Where a line below holds the string "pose", copy that line.

▬▬▬▬▬▬▬▬▬▬

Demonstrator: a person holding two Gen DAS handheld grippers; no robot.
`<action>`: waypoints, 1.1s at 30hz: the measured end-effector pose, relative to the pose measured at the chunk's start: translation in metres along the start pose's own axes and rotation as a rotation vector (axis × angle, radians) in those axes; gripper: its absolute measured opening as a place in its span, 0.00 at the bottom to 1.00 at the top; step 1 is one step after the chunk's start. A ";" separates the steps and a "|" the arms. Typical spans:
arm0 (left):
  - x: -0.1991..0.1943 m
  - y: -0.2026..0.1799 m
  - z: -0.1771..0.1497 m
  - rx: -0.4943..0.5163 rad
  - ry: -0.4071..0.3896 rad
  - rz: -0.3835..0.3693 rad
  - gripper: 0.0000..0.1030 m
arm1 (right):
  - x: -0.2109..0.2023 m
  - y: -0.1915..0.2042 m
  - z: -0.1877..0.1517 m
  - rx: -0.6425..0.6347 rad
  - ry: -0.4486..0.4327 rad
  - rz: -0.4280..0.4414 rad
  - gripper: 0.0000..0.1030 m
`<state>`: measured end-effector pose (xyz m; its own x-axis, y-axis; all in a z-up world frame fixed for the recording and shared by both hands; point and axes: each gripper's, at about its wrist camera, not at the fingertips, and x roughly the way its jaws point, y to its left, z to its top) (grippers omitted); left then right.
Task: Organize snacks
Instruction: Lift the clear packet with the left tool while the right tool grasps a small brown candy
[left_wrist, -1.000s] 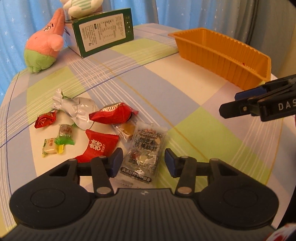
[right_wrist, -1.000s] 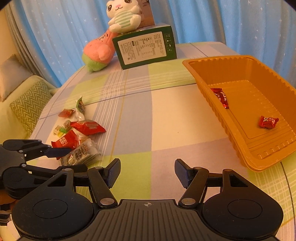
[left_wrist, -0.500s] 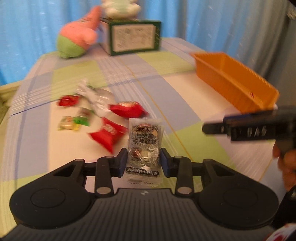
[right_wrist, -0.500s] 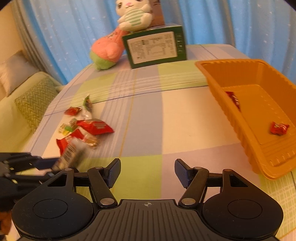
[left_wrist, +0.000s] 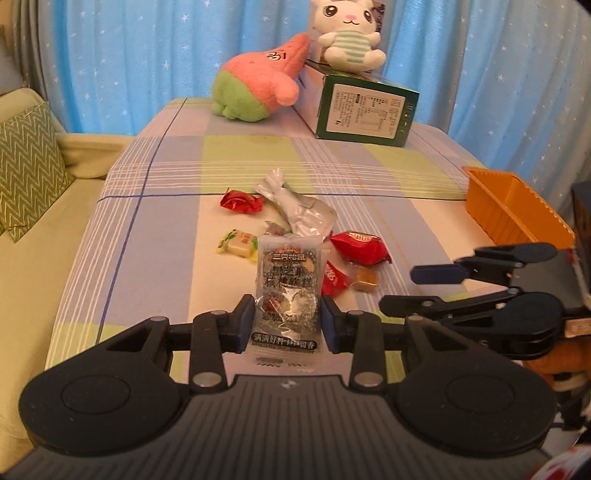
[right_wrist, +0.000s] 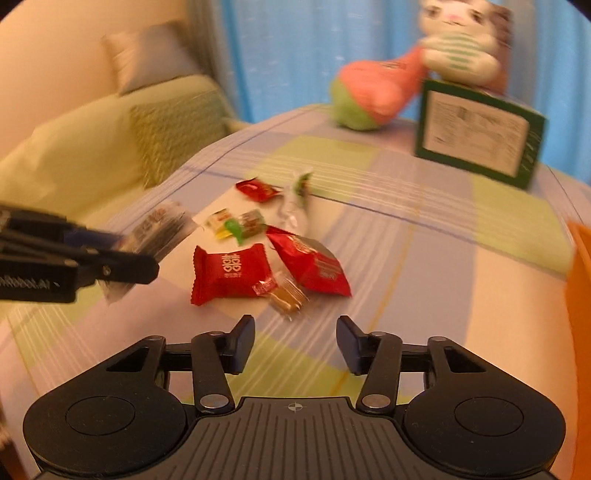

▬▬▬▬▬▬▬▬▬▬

-- Problem solution --
`<action>`: waypoints, 1.1s at 30hz: the measured end-effector pose, relative to the pose measured at the chunk's start: translation in metres along the start pose's own axes and rotation as a rotation vector (axis × angle, radians) in those axes; gripper: its absolute measured opening as a place in its span, 0.00 at the bottom to 1.00 at the top; step 1 is one step after the chunk's start. A ";" separates the steps and a "|" the arms. Typical spans:
`<state>`: measured end-effector pose (xyz m; its own x-axis, y-axis; all in a z-up world frame fixed for the recording and shared by both hands; point and axes: each gripper's, at about its wrist camera, not at the fingertips, and x roughly the way its jaws point, y to its left, z to its top) (grippers omitted); left then right.

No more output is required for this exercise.